Some Machines take 6 minutes to be destroyed after request to destroy VM

Some Machines take several minutes after I call destroy vm to receive the signal and actually terminate. Is this expected? Should I be calling the wait API to wait for the machine to actually be destroyed? This is causing issues during my deployments which is resulting in different boxes having multiple deployed versions of the code.

My app name: 01gvfwwmq3dfyzsfdyc7hy1ker
Machine ID: 148e42ef7d5189

Backend server logs

cakework-controlplane [GIN] 2023/03/14 - 12:25:23 | 200 |   492.13255ms |    3.230.163.83 | POST     "/v1/vm/148e42ef7d5189/stop

Fly machine logs

2023-03-14 03:31:00.092 [fly] info sjc 7f3c 148e42ef7d5189 01gvfwwmq3dfyzsfdyc7hy1ker [ 4946.714940] reboot: Restarting system
2023-03-14 03:31:00.092 [fly] info sjc 7f3c 148e42ef7d5189 01gvfwwmq3dfyzsfdyc7hy1ker Sending signal SIGKILL to main child process w/ PID 513
2023-03-14 03:31:00.092 [fly] info sjc 7f3c 148e42ef7d5189 01gvfwwmq3dfyzsfdyc7hy1ker Starting clean up.

The request to destroy the machine doesn’t look to be delayed, below are the raw events from our system:

    {
      "id": "01GVG1MASGQHDWHZJQQN8XR4ZY",
      "type": "destroy",
      "status": "destroyed",
      "source": "flyd",
      "timestamp": "2023-03-14T12:30:56.816Z",
      "data": {}
    },
    {
      "id": "01GVG1M8N1FZMD8FV87767GZVX",
      "type": "destroy",
      "status": "destroying",
      "source": "user",
      "timestamp": "2023-03-14T12:30:54.625Z",
      "data": {}
    }

And the time between receiving the request to destroy the machine and it being set to destroyed is ~2 seconds. Are the backend server logs also from an App running on Fly.io?
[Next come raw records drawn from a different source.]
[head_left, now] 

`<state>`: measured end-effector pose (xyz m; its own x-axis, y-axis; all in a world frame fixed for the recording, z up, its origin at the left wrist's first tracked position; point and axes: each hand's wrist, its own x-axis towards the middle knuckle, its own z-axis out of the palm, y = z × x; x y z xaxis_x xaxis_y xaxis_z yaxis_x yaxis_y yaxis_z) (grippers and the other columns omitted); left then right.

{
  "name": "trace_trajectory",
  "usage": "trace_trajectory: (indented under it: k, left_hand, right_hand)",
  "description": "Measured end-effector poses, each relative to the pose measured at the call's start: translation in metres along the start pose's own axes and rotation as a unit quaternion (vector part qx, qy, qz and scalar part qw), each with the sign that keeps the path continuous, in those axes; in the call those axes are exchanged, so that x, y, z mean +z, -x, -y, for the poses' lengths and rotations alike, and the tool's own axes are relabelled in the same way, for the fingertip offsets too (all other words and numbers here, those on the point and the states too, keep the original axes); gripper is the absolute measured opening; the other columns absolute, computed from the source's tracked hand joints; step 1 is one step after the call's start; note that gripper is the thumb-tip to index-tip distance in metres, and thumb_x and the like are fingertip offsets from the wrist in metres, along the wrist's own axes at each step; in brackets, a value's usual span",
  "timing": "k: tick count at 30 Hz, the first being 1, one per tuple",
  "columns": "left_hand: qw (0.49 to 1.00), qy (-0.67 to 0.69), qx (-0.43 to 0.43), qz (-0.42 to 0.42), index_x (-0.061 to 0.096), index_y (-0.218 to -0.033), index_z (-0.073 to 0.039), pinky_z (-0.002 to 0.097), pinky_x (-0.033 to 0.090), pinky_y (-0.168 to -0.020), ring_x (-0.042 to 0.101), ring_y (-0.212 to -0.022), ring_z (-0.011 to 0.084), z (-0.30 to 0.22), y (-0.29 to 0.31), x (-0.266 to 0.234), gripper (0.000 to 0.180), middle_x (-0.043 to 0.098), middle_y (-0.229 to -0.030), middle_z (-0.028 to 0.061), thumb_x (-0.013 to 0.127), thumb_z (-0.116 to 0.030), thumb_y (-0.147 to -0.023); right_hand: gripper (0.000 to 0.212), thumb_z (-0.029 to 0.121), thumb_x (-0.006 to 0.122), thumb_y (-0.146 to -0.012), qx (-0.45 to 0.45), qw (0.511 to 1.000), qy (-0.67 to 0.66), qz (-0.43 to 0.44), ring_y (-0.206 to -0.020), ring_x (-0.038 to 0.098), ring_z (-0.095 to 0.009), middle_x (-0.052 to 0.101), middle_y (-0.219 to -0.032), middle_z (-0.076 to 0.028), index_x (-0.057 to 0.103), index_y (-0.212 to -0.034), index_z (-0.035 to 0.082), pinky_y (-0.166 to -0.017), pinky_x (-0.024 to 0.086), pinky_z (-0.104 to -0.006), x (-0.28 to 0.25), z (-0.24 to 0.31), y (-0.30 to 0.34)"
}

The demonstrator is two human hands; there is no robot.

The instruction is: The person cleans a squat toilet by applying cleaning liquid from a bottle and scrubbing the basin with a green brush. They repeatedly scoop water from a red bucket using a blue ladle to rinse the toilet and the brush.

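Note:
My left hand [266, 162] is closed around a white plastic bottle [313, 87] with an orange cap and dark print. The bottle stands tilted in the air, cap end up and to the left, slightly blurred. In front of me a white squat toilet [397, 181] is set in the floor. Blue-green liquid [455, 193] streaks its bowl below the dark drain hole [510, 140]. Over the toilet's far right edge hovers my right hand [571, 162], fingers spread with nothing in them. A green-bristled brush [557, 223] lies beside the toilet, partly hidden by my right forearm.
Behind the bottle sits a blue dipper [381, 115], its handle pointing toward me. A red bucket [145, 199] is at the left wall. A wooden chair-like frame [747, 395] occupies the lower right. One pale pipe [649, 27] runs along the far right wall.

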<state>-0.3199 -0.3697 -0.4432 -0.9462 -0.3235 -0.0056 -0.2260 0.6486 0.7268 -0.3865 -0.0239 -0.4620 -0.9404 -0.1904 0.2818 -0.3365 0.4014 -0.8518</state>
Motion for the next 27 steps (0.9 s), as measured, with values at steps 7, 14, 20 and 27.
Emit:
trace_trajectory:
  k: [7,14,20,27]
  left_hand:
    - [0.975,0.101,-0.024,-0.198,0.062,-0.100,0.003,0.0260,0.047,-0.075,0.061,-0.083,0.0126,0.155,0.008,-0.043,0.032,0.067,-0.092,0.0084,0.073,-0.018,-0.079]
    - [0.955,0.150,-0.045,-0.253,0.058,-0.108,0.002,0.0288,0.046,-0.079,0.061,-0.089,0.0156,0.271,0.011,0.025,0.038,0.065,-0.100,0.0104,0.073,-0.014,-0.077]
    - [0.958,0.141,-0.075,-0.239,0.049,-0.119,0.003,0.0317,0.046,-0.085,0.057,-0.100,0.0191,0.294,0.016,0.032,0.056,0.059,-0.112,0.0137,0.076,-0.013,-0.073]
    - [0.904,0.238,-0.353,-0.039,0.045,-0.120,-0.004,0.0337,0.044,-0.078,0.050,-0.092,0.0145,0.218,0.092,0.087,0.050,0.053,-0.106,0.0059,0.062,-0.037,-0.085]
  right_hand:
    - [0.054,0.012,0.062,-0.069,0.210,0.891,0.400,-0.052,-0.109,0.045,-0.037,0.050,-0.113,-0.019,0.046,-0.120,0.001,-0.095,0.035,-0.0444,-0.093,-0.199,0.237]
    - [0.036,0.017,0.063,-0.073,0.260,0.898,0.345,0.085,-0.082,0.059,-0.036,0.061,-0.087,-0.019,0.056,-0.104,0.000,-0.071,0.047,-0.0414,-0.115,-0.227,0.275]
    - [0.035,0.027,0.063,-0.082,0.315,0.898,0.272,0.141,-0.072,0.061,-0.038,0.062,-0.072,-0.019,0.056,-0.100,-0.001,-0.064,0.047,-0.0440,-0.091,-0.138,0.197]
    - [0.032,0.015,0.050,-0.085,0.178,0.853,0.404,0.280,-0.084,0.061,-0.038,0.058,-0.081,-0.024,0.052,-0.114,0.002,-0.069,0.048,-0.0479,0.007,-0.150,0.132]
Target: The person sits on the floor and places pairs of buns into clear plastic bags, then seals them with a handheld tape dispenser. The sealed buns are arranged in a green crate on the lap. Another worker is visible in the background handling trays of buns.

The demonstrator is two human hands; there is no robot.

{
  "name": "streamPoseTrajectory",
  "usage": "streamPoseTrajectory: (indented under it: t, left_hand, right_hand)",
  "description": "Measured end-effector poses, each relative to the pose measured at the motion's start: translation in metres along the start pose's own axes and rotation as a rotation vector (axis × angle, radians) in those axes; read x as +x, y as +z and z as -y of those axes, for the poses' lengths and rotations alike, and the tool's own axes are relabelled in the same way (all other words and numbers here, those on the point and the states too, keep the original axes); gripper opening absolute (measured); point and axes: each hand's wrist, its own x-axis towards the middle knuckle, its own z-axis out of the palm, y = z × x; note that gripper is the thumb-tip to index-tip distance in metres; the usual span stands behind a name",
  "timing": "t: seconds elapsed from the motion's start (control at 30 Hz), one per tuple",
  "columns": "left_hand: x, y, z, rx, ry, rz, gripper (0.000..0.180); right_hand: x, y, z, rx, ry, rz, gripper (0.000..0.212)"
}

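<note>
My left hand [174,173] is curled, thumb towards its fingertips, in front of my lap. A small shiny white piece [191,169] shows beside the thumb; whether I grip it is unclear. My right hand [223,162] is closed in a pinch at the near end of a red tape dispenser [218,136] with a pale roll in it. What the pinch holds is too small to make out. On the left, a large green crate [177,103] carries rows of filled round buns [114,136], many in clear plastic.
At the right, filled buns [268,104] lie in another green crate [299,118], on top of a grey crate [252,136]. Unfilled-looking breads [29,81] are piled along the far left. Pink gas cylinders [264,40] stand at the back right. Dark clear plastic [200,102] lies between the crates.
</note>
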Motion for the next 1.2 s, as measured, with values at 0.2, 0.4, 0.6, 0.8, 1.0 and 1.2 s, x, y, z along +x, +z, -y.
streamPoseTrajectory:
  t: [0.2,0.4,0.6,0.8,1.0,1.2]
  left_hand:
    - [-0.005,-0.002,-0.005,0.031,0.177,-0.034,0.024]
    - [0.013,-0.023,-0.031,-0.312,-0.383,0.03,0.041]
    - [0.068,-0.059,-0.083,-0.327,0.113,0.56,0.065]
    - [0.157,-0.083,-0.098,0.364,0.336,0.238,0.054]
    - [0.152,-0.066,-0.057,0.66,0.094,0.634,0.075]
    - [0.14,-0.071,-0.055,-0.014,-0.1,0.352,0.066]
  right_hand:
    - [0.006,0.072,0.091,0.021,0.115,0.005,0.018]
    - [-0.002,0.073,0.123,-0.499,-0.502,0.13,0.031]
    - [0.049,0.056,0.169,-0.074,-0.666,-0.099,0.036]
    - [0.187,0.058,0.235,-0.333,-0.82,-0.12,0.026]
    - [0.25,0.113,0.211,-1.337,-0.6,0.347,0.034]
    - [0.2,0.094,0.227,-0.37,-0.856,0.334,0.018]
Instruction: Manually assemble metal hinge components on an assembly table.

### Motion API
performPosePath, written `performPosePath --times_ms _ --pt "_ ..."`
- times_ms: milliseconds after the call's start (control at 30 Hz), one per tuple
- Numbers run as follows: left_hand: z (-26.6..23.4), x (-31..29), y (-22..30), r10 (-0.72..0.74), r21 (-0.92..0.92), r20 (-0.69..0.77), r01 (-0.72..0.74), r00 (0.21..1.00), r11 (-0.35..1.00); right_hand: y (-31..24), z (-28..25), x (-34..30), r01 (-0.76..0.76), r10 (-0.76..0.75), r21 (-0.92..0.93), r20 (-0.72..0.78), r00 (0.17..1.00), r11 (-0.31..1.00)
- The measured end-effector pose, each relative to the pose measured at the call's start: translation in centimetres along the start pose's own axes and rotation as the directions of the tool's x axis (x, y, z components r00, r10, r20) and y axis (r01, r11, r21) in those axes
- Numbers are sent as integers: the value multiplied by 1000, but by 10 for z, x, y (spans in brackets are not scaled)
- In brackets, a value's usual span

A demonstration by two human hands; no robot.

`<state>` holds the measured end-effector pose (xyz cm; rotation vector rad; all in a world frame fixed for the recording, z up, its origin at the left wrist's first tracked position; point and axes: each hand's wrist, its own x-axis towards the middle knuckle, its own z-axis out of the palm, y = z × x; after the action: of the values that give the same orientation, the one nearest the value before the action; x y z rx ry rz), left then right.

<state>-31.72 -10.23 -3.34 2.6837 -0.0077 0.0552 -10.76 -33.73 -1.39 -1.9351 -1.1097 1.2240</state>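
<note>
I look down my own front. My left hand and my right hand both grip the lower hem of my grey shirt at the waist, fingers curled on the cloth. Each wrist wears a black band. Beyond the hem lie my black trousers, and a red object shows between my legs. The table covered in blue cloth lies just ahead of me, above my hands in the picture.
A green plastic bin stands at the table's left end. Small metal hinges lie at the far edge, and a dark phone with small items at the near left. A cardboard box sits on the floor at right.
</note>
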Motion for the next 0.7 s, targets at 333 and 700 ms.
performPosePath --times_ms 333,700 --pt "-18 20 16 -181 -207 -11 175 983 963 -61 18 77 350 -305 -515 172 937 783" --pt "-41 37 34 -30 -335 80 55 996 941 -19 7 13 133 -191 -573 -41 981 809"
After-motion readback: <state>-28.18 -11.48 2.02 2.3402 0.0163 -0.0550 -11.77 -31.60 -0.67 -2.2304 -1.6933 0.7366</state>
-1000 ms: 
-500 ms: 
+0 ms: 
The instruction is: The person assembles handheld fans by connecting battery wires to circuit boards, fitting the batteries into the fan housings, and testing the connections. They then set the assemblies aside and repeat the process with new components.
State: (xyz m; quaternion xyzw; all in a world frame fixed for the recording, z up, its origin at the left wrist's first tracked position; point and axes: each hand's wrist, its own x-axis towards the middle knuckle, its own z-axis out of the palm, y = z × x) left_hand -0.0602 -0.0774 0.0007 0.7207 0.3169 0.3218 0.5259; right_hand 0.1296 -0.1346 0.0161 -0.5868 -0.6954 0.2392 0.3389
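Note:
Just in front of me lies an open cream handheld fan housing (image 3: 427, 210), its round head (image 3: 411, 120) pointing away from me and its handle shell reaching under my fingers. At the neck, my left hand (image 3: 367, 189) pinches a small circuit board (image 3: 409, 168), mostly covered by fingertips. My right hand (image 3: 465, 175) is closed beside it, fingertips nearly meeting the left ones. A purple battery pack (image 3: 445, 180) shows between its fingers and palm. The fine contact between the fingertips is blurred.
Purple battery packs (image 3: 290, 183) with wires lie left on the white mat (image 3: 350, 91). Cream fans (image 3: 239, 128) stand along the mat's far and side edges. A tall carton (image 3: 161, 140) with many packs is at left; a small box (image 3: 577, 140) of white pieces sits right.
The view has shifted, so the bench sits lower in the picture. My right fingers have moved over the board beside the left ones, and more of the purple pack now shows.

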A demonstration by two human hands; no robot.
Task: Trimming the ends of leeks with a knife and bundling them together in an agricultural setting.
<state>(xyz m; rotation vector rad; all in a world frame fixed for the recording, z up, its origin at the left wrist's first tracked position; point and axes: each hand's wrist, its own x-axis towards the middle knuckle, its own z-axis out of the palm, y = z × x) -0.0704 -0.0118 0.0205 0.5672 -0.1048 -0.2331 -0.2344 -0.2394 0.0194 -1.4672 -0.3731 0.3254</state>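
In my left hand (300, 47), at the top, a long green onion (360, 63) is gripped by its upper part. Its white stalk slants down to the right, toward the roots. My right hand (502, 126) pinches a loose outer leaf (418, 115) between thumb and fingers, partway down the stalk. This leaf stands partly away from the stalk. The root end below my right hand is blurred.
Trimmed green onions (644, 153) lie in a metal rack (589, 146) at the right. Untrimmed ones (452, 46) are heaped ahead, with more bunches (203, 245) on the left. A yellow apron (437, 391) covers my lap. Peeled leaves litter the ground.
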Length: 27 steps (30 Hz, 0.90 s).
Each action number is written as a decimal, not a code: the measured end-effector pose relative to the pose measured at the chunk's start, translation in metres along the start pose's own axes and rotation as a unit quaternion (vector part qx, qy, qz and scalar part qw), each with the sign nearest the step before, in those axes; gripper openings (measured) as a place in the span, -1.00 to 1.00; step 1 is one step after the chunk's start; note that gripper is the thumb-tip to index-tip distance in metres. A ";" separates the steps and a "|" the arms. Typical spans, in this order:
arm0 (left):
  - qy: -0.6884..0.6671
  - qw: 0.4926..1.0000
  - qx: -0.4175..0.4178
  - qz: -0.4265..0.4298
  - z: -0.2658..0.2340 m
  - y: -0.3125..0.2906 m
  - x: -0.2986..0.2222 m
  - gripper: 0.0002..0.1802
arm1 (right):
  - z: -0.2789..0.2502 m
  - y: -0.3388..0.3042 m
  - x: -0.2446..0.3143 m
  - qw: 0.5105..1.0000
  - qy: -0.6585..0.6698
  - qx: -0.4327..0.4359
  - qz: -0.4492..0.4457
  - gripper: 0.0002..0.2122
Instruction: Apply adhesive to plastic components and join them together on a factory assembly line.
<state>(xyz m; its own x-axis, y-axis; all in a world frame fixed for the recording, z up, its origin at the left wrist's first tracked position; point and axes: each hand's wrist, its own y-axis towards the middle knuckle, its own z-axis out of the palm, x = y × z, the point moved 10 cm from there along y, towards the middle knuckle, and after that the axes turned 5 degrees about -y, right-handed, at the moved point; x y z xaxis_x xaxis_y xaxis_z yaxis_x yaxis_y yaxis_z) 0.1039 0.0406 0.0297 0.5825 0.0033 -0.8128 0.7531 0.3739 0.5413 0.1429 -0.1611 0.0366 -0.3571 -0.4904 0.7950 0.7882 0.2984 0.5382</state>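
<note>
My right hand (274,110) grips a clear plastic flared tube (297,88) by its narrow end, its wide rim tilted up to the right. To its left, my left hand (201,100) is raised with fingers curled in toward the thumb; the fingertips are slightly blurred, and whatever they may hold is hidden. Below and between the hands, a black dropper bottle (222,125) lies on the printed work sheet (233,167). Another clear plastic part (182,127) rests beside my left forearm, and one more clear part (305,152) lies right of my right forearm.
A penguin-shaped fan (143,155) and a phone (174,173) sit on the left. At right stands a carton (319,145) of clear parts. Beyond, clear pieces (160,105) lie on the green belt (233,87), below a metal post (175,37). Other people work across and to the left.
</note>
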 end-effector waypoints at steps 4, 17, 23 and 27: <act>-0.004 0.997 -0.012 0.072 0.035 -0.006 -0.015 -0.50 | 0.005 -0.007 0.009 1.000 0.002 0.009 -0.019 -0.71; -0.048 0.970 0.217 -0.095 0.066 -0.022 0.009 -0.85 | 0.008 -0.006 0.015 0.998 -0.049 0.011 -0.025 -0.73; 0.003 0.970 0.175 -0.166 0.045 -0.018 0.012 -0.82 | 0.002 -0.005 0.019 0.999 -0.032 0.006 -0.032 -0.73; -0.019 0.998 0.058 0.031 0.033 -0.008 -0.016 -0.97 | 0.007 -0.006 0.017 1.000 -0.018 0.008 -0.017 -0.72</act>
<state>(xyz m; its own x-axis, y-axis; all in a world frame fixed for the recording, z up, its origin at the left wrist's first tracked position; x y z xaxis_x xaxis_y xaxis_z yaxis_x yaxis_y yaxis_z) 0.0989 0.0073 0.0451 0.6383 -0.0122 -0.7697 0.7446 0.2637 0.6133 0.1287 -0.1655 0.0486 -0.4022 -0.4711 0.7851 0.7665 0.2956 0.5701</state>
Yup, that’s correct. I’ve verified that it’s not just a server timestamp clock drift issue because after the stop command was issued, the machine continued processing requests for another few min.

My guess is that it’s because I delete the Fly app instead of calling destroy on the Machine, and that deleting the app doesn’t immediately result in the machines being destroyed until later.

Should I be calling destroy on all the machines before I delete the app?

Ah, ok, yes this explains it. Destroying the app goes through our central API which does uses async jobs to process the destroying of resources associated with the App. If you destroy the machines first, the request goes through much quicker.

Thanks! I updated my service logic. When I call destroy on a machine and the request returns successfully, does that mean the resource has been destroyed successfully? Or do I need to call wait and block until the state actually changes, similar to what I need to do when i create a new machine?

Should deleting an app in flyctl destroy associated resources first? Or is the better solution to handle this lower in the stack?

You can use the wait endpoint to block on the machine being completely destroyed since the DELETE /v1/{app_name}/machines/{machine_id} endpoint returns once it starts the process.

This topic was automatically closed 7 days after the last reply. New replies are no longer allowed.